料理人の新人賞を取った大会で、完璧だと思える料理を仕上げたのに、思い切りけなされたのだった。
自信満々だった和哉は怒り、そのけなした相手――超有名レストランの天才グランシェフ・小田桐総一郎に自分を認めさせようと必死で努力してきた。
そして、ついに自分の実力を認めさせる機会が巡ってきた。
小田桐がグランシェフを務めるレストランで採用試験があるというのである。
和哉は、その採用試験の書類審査・一次試験をパスし、面接試験までたどり着いた。そこで再会した小田桐は、和哉を見ても何の反応も返さない。
悔しさから、暴言を吐いてしまった和哉に、なぜか小田桐から採用の連絡が入る。
まさかと思いながらも、嬉しく思った和哉だが、入って早々、先輩たちの冷たい視線に晒されることになる。
そしてつい、売り言葉に買い言葉で、看板メニューを再現できる! と言い切ってしまい、「二週間で再現できなかったら辞める」という約束をしてしまう。
けれど、その指導を小田桐が務めてくれることになり、その上「失敗のたびにキスマークを一つつける」なんて嫌がらせのような宣言をされるが……
という話でした。
相変わらず、フルネームを書いた後、登場人物の視点がいったりきたり。
今回は、和哉と小田桐の視点を行ったり来たりでした。
おかげで、登場人物の想いがどっちもよくわかってよかったんですが、相手の気持ちがわからない! というもどかしさを楽しむのは半減してしまうなー……と思いましたが。
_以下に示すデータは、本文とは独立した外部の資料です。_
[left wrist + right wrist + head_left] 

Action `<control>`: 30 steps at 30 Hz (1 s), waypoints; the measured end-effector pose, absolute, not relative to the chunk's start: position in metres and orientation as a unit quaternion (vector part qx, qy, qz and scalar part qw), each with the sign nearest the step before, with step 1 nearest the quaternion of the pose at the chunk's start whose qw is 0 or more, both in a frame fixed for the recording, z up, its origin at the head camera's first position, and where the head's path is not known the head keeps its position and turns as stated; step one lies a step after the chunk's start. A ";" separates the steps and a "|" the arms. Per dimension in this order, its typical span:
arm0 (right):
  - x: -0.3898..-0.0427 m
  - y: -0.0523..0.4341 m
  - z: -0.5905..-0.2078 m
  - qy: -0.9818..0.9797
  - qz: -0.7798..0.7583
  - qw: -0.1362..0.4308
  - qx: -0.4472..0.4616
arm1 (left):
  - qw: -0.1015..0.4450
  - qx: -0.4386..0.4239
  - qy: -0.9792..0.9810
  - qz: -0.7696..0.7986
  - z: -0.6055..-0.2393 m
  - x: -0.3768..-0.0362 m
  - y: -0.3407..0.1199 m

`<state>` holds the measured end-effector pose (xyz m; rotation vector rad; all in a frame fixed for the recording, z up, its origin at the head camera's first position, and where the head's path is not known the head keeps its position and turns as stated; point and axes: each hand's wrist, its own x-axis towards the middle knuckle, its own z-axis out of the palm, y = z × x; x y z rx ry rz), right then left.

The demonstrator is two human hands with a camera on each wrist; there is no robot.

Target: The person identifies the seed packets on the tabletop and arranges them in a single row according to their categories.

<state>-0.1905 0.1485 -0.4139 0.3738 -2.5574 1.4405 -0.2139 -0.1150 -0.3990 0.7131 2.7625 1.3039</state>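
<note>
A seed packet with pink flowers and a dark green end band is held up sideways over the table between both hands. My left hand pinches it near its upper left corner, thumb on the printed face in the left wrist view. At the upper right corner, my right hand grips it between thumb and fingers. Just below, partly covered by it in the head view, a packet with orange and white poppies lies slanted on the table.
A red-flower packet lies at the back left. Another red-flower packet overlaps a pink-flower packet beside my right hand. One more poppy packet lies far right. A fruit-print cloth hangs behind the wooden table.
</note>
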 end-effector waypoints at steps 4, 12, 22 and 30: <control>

逆にどっちも想い合ってるのに何でくっつかないんだ! という第三者的な視点では楽しむことができるのがこの書き方の面白さかもしれません。
ストーリーとしては最初に書いたとおりで、最後は和哉が自分も小田桐のことが好きなのだ、と認めてハッピーエンド。
気が強いですが、その分だけ思い込んだら一直線なので、その辺りはかわいかったです。